We do know it will be in Washington D.C., and we know that Tiger Woods himself likely won’t even be there, but his name will be, which is all a sponsor can ask for these days.
Along with Palmer and Woods, Jack Nicklaus also hosts a tournament - The Memorial in his home state of Ohio. Now, with all these hosts floating around, you can be sure of one thing - some lame golf blogger will come up with the idea of “Hey, let’s have a host for every PGA Tour event, and watch hilarity ensue.”
Seriously, you just know it’s coming.
Hey, let’s have a host for every PGA Tour event, and watch hilarity ensue
Hosts for golf tournaments you say? How about:
The Dardanelle Classic Hosted by John Daly: Only the strong will survive this event in Arkansas, part of the PGA Tour’s new Scary Deep South Swing. Players will have strokes added to their scores for not drinking enough Jack Daniels and Diet Coke or smoking enough cigarettes. Strokes can be deducted by playing blackjack. Scoring will be by an extremely modified Stableford Scoring System, as leaders will be given two points for a birdie, five points for an eagle, and 10 points for each strokelette they survive.

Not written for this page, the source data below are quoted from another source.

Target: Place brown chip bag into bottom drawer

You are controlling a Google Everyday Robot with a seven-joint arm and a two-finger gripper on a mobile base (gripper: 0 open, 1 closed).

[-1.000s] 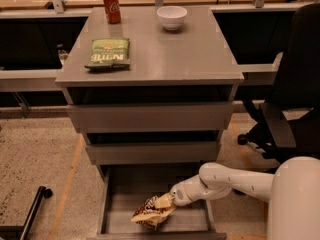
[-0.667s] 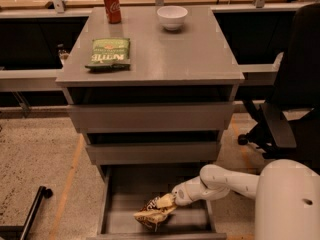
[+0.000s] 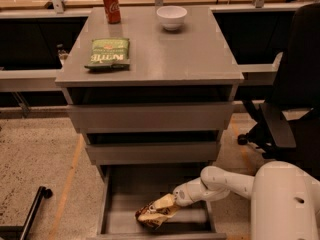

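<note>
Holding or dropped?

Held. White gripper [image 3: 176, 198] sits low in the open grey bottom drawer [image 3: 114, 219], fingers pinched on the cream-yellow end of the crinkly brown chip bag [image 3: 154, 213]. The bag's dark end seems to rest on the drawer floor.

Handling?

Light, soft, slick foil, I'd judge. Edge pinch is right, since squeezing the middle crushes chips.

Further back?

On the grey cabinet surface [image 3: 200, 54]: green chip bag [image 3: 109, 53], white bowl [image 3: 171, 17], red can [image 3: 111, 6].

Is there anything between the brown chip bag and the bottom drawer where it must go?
Nothing visible. The bottom drawer is pulled open, and the gripper holds the brown chip bag inside it, low over the bare drawer floor.
</note>
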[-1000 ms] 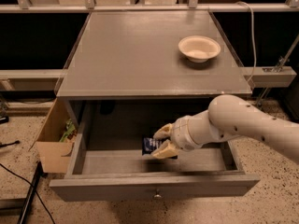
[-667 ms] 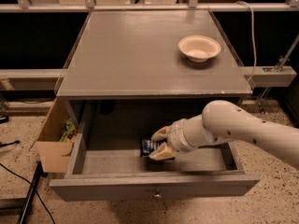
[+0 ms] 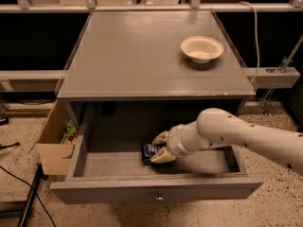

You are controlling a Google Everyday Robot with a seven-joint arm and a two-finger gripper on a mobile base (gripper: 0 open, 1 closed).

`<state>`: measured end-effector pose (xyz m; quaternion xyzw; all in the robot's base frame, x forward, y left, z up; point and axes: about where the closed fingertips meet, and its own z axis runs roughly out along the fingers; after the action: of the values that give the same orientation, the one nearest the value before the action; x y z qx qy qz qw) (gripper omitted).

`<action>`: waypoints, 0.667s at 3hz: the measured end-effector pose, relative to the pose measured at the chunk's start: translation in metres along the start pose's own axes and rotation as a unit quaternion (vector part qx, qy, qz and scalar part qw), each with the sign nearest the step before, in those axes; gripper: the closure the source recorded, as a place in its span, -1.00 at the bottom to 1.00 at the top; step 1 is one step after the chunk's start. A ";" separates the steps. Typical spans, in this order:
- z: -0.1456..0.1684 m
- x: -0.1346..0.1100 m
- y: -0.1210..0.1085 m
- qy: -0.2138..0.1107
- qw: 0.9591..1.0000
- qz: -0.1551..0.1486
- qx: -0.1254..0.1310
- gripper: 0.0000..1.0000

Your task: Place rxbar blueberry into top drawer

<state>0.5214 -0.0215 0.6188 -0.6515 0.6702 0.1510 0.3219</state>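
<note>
Inside the drawer, near its middle, the gripper is holding the bar, its jaws clamping it from both sides. Compared with a second ago, the arm is sitting slightly further left and lower, bringing the bar down toward the drawer's bottom, so release is looking close. Above the drawer, the grey top is carrying a bowl at its right rear. Left of the drawer, a cardboard box is sitting on speckled flooring.
</note>
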 end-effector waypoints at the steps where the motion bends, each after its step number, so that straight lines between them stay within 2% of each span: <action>1: 0.012 0.011 -0.004 0.014 1.000 0.004 -0.003 1.00; 2: 0.015 0.013 -0.005 0.016 1.000 0.005 -0.004 0.58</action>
<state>0.5306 -0.0231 0.6006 -0.6518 0.6779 0.1444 0.3079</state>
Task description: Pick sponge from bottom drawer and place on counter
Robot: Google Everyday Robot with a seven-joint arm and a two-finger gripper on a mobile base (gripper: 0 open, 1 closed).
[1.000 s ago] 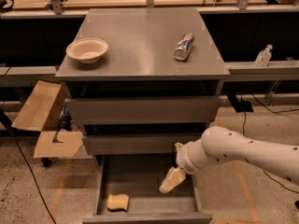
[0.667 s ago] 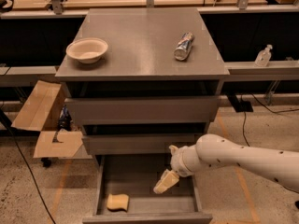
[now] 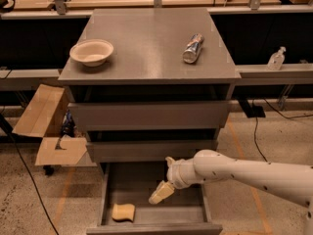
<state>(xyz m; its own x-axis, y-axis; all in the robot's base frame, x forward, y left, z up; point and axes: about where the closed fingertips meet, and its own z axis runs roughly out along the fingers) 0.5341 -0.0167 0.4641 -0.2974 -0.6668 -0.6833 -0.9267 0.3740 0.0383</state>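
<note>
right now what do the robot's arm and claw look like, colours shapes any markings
The arm is a smooth white tube with a bulbous rounded joint and small dark dots along its shell; no cables show on it. The claw is a pale yellow wedge on a white wrist, over the open bottom drawer.

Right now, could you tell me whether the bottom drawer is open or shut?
Open: the bottom drawer is pulled out, with the sponge lying inside and the gripper hanging above its floor.
</note>
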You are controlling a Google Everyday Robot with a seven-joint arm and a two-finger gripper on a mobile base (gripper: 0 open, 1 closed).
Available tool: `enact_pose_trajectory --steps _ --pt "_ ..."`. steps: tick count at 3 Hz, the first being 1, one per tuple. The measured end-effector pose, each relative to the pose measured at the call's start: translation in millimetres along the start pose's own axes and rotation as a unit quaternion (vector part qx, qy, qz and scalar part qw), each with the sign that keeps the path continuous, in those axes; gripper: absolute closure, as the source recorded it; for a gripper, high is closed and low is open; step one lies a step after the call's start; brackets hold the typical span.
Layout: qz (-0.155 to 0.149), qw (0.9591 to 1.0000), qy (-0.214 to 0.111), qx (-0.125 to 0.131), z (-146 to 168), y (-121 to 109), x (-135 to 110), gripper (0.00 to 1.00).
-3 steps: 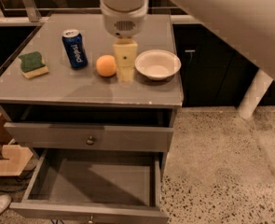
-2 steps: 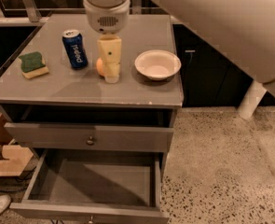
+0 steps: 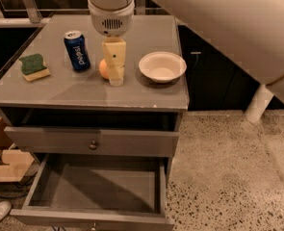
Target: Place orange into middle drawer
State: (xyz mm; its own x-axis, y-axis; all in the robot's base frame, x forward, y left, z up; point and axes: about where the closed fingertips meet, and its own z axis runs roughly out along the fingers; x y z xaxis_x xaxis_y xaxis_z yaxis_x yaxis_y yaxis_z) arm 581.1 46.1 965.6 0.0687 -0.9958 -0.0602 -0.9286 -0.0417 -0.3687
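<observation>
The grey cabinet top [image 3: 83, 93] carries four things in a loose row across its middle. A green-and-yellow sponge [image 3: 34, 67] lies flat close to the left edge. Right of it a blue soda can [image 3: 77, 51] stands upright. The orange [image 3: 103, 69] sits just right of the can, apart from it. Further right, near the right edge, a white bowl [image 3: 162, 66] rests open side up. The gripper [image 3: 115, 78] reaches down from above to the top, on the near side of the orange, hiding its right part.

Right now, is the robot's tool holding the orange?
Tool: down low, right in front of the orange; open, closed or holding cannot be told.
</observation>
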Motion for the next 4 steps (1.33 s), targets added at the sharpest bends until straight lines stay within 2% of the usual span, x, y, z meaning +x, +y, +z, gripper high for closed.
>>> enact_pose_trajectory --steps 1,2,3,4 --pt "0.015 0.9997 0.009 -0.014 19.4 -6.7 1.0 0.0" --pt "0.013 0.9996 0.004 -0.026 43.9 -21.7 -12.8 0.0" --pt "0.014 0.9996 0.002 -0.025 44.4 -22.6 -13.5 0.0" --pt "0.025 0.9992 -0.008 -0.028 55.7 -36.1 -23.0 0.0"
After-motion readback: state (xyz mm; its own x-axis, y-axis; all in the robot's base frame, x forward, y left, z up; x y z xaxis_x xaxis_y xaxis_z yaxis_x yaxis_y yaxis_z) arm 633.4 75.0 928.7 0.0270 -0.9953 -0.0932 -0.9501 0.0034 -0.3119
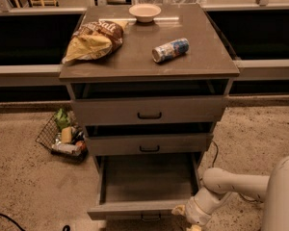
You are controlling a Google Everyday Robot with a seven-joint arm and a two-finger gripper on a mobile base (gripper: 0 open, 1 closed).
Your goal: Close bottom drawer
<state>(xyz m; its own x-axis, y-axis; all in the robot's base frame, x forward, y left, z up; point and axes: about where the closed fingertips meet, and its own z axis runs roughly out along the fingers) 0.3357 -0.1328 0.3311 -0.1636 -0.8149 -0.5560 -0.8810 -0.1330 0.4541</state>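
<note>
The bottom drawer of the grey-brown cabinet is pulled far out, its wide shallow tray empty and its small dark handle just showing at the lower edge of the camera view. The middle drawer and top drawer stand slightly open above it. My gripper is at the end of the white arm, low at the right end of the bottom drawer's front panel, close against it. Most of the gripper is cut off by the frame's lower edge.
On the cabinet top lie a chip bag, a white bowl and a can on its side. A wire basket of items sits on the floor to the left. My white arm fills the lower right.
</note>
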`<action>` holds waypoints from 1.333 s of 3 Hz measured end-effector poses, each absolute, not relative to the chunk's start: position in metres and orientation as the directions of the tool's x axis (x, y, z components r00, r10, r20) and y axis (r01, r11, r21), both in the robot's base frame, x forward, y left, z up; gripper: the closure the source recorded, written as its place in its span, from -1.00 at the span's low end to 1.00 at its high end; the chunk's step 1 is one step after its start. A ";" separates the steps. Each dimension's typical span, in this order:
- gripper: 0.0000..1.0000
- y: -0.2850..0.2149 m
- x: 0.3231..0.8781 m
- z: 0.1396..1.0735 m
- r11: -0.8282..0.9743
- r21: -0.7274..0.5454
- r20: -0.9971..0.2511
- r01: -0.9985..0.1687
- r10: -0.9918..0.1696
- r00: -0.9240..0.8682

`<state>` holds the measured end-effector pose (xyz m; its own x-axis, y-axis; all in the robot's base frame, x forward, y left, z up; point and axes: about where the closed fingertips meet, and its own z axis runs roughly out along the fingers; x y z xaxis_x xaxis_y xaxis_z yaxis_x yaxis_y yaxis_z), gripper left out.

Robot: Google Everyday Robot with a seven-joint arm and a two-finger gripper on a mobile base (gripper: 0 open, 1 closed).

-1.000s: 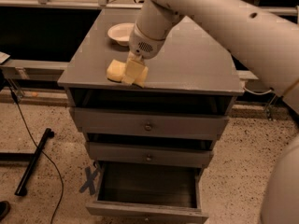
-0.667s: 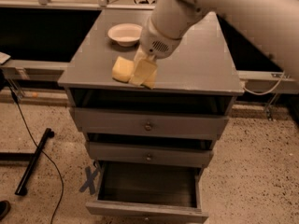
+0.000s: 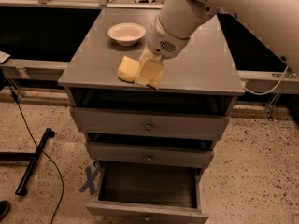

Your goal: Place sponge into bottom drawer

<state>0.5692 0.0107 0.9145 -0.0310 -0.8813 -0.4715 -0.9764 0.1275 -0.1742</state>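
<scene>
A taped cross (image 3: 89, 180) marks the floor left of the cabinet. The bottom drawer (image 3: 147, 210) stands pulled out, its inside dark. The two upper drawers (image 3: 148, 126) are closed. A white bowl (image 3: 126, 33) sits at the back of the surface (image 3: 201, 69). The sponge (image 3: 127, 69) lies near the front edge of the surface, touching the left side of the hand (image 3: 150, 73). Its right end is hidden, so its long axis cannot be told. Whether the hand grips it cannot be told.
</scene>
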 end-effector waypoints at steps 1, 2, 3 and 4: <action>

Phil Mickelson’s Family Invitational: This tourney promises to be exciting, up until Hole No. 11 of the second round, when everyone splits to go spend more time with their kids.
Michelle Wie’s Nike Classic Non-Invitational: Mi-Wie will make her first PGA cut, get her first win, wear as short of skirts as she wants and get to shop with Lindsay Lohan in this tournament that will consist of a field of her with a press corp consisting of Jennifer Mario.
Mid-Life Crisis hosted by Greg Norman: This won’t actually even be a golf tournament, but instead be a bunch of Champions Tour guys talking about how fast their cars are and showing off pictures of who they dumped their wives for.
The Billy Mayfair Invitational: Players will only get to use one ball for this one, and they better not lose it.
Tim Finchem presents the FedEx Ford WalMart Invitational sponsored by McDonalds, Pepsi and Radio Shack: This will be the first PGA Tour event actually played inside of a working WalMart. In following Finchem’s grand plan of squeezing every last cent out of everything, each shot by every golfer will be sponsored, as will the announcers. Therefore it will be the first tournament where you’ll get to hear Kmart Kelly Tilghman comment on Frankenberry Fred Funk’s Appleby’s approach shot to the Hamburger Hamlet Hole No. 17.